她甚至都不打算在這種村子中休息,而是直接讓金忍冬驅趕著馬車,一路前行,直到天色將暗,才轉入山中。
在荒野休息無遮無擋的太危險,還是山中有山洞,比較安全一些。
雖然對于不在村里休息,非要到山里挖洞休息,朱心諾四人感覺有些奇怪,但現在四人都是以宋箋秋為馬首是瞻,既然她說要進山,那也就進山,沒有多問。
到了山中,很快找到了一處不錯的山壁,馬車也就停了下來。
幾人紛紛下車,石山和韓承羽有這種野外的經驗,下車后,立即四處警戒起來,在周邊小范圍的走了走,確定地形,和有無潛在危險等。
倒是金忍冬和朱心諾二人,下車后站在原地伸懶腰,一副毫無經驗的樣子。
又或者是,二人還以為這種警戒的事,有下人護衛去做,而跟他們沒關系。
但好在,朱心諾是個好學的孩子,看到石山和韓承羽的舉動后,立即意識到自己現在身份不同了,不再是那個前呼后擁的城主大小姐,既然說要認宋箋秋為小姐,那即便不是下人身份,也是護衛身份。
在沒有人手的情況下,她就要負責起安全來。
不過,現在這里就她一個女性護衛,倒是比較適合照顧宋箋秋的生活起居,貼身保護,至于周圍的安全護衛,則完全可以交給金忍冬石山和韓承羽三人。
看到石山和韓承羽的舉動后,她立即醒悟過來,一回頭,就看到金忍冬依然像個花花公子似的,搖著一把紙扇,大搖大擺的走著,不由得皺眉,上前伸手就在金忍冬的腰間掐了一下。
這突如其來的疼痛,讓金忍冬正要痛呼,和呵斥時,卻被朱心諾的眼神給鎮住了,連忙一把捂住了自己的嘴,才沒有把聲音叫出來。
朱心諾也沒說什么,只皺著眉,用頭示意了一下分左右走遠的石山和韓承羽。
金忍冬也不是笨人,如果是笨人也不可能進得了劍鋒山,在示意之下,他也遂即醒悟過來,點點頭,然后就摸著自己的腰間的肉,一邊齜牙咧嘴,一邊朝著另一個沒有人去的方向走去。
看到自己一招,就讓金忍冬服服帖帖的,朱心諾忍不住想起臨走前,阿姨和母親叮囑她的話,教了她不少如何管住男人,要恩威并施,有賞有罰。
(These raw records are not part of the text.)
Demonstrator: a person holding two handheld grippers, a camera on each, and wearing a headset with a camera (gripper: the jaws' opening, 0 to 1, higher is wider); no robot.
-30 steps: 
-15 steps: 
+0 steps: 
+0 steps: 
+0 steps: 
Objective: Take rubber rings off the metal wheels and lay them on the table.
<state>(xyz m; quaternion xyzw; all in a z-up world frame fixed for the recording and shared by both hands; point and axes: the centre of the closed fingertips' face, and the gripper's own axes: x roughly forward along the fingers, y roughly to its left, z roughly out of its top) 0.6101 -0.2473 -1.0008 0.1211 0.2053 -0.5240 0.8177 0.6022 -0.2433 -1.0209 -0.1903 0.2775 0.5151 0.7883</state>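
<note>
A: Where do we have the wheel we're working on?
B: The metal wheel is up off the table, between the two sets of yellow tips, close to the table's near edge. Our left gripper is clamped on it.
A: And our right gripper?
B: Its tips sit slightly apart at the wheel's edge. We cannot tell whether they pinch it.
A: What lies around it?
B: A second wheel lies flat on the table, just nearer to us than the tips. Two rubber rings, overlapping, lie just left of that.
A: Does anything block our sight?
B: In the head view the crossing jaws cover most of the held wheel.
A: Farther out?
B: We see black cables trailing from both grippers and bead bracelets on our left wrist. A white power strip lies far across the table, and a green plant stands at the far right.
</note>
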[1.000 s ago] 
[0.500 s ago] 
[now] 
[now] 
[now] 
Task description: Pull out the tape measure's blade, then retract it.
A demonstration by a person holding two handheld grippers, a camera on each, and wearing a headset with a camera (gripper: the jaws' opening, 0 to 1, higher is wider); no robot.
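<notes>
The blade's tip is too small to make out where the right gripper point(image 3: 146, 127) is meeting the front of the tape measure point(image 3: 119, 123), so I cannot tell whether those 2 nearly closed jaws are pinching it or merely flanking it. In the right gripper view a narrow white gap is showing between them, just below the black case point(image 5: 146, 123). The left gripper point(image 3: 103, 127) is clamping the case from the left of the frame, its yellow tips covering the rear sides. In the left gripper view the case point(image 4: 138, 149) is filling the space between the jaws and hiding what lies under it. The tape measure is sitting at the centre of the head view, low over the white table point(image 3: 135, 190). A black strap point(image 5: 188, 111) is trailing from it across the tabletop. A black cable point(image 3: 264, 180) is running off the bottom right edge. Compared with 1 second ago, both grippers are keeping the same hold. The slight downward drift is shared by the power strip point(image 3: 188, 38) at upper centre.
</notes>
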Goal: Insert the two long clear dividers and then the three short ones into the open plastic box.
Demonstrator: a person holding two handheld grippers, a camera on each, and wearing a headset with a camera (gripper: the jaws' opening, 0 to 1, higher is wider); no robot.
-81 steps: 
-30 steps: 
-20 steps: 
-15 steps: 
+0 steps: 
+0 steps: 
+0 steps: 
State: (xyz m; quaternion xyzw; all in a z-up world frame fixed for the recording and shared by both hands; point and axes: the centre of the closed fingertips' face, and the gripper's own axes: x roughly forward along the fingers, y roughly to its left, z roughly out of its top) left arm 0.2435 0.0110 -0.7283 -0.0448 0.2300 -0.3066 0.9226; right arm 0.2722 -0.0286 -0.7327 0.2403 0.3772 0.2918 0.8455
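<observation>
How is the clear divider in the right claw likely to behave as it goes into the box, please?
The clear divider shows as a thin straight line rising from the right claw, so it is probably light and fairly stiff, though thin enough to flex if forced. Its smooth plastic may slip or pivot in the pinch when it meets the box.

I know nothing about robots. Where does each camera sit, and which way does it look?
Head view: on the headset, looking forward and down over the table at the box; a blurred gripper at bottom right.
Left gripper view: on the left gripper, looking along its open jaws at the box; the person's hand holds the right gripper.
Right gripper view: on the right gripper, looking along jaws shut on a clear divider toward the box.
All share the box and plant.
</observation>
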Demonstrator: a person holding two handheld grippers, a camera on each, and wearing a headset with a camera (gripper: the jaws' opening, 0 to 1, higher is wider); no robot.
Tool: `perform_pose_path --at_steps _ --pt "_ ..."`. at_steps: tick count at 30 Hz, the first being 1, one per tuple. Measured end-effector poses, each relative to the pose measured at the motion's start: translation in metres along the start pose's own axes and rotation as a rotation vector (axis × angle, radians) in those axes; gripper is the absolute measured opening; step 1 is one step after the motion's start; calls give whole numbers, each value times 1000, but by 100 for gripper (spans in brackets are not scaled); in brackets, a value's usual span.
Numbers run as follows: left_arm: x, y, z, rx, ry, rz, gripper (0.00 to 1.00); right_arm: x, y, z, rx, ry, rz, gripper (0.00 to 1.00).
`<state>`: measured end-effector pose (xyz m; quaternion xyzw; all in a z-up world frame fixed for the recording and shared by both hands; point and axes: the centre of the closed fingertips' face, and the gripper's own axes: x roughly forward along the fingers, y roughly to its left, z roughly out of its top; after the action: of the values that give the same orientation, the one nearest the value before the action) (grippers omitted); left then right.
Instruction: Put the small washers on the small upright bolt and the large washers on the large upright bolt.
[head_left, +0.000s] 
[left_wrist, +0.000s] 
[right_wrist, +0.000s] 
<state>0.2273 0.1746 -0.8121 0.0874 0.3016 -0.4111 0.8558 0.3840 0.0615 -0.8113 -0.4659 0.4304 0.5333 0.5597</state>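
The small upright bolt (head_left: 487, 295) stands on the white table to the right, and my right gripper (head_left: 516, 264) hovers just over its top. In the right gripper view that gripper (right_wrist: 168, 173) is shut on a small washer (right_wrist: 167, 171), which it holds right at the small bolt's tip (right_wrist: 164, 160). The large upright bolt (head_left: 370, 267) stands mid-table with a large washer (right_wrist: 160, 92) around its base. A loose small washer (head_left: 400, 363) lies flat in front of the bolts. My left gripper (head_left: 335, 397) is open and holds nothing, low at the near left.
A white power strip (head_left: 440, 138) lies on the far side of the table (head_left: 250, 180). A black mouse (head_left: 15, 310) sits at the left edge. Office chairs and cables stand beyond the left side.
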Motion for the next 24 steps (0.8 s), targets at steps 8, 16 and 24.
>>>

恩威并施沒問題,懲罰也沒問題;像剛剛那一下,就屬于罰了,但這賞……她光是回想起,就感覺面紅耳赤的,哪還能做的出來?
于是,這賞也就只能撇去了,以后還是有罰就可以了!
正所謂,一顆甜棗,一根大棒,金忍冬渾然不知,朱心諾已經決定不給甜棗,而準備以后只對他揮舞大棒了。
看著金忍冬也像石山和韓承羽一樣,開始執行護衛的工作了,朱心諾這才轉過身,朝著宋箋秋過去。
她作為唯一的女性護衛,還是負責照顧宋箋秋生活起居比較方便,更何況,如此還能更好的拉進關系,何樂而不為呢?